History and politics mainly, with a dash of Busby Berkeley and Álex de la Iglesia thrown in for good measure (Herederos de la bestia is a talking heads / oral history documentary about the making – and the impact/legacy within Spanish cinema – of the latter’s much-loved second feature, El día de la bestia / The Day of the Beast (1995)).

 

Watched in September

Plus Piazza Vittorio (Abel Ferrara, 2017) (which doesn’t seem to have a poster), via Festival Scope’s Venice Sala Web – having pointed out the selection in last month’s post, I then only managed to watch one film there myself. I also missed all of Mubi’s Argentine cinema season, apart from La mujer de los perrosDog Lady (Laura Citarella & Verónica Llinás, 2015). I’ve not really been in a film-watching mood.

I am intending to watch Ken Burns & Lynn Novick’s documentary series, The Vietnam War, which is available on the BBC iPlayer during October if you’re in the UK (the first episode is here) – David Thomson reviewed the series in the London Review of Books (note: the version being shown in the UK is the 10-hour international cut, rather than the 18-hour version being shown in the US).

Watched in May

All watched at home on either DVD or VOD.

In relation to documentaries, I have discovered that PBS has a documentary strand called Independent Lens (it’s a bit like the BBC’s Storyville strand insofar as the films don’t appear to be specifically made for the channel), which puts films online for a limited time period after they’ve been broadcast – and they’re viewable outside of the U.S. One note of caution: they edit the films to fit a specific time slot – so although The Prison in Twelve Landscapes is 90 minutes, the version I watched was only an hour long. Still worth keeping an eye on though.

Also: where Doc Alliance has become a subscription service (you used to be able to rent individual films but that doesn’t seem to be the case anymore – a subscription gets you access to everything on the site), they seem to have expanded their collection. I watched Deborah Stratman’s Illinois Parables on there but they also have films like The Event (Sergei Loznitsa, 2015) and Toponymy (Jonathan Perel, 2015) – and in many cases you have the option of paying to download a permanent copy of the film. I haven’t fully explored their catalogue yet, but if you’re into documentaries, I’d recommend taking a look.

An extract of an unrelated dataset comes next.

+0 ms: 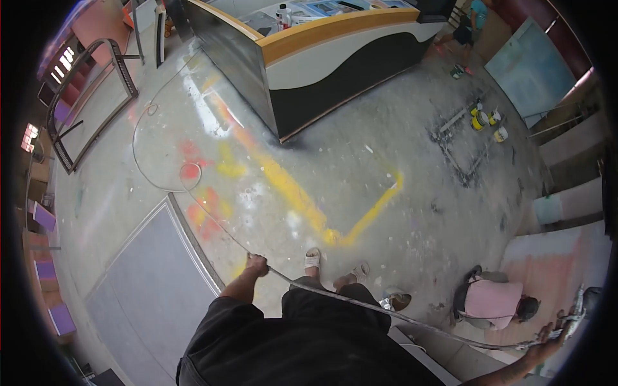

Ramón Lluís Bande’s Equí y n’otru tiempu (2015) is available on subtitled DVD directly from the production company – here. Between 1937 and 1952, armed resistance to Franco continued in the Asturian mountains with many of the resistance fighters dying within that landscape. Bande’s film ‘proposes a cinematographic shift from the document to the monument, by filming in the present the places in which the major figures of the Asturian Guerrilla Group were killed’ (taken from the publicity material). I’m intending to watch his subsequent film – El nome de los árboles (2015) – which is available as VOD on Filmin. The 2nd film forms a diptych with the 1st, this time switching to oral history as the witness testimonies of those events need to be captured before they disappear from living memory.

The Carlos Saura Challenge: I had a fit of enthusiasm, rewatched a couple of the films and watched two others for the first time. I’ve re-written the nine posts that were part of the original run of the challenge on the old blog, and also written a completely new one for an early film that wasn’t available then…and then I thought “You’re still not even a third of the way through his filmography!” and got a bit disheartened. I had seen it as a possible way of kickstarting getting back into the habit of writing again, although – given that I’ve always struggled with momentum on this particular project – maybe that’s not a good strategy. I don’t want to give up but was thinking that simply watching the films would have to be my way of completing it because writing about them as well ends up making it into (what feels like) an epic endeavour but also something of a chore.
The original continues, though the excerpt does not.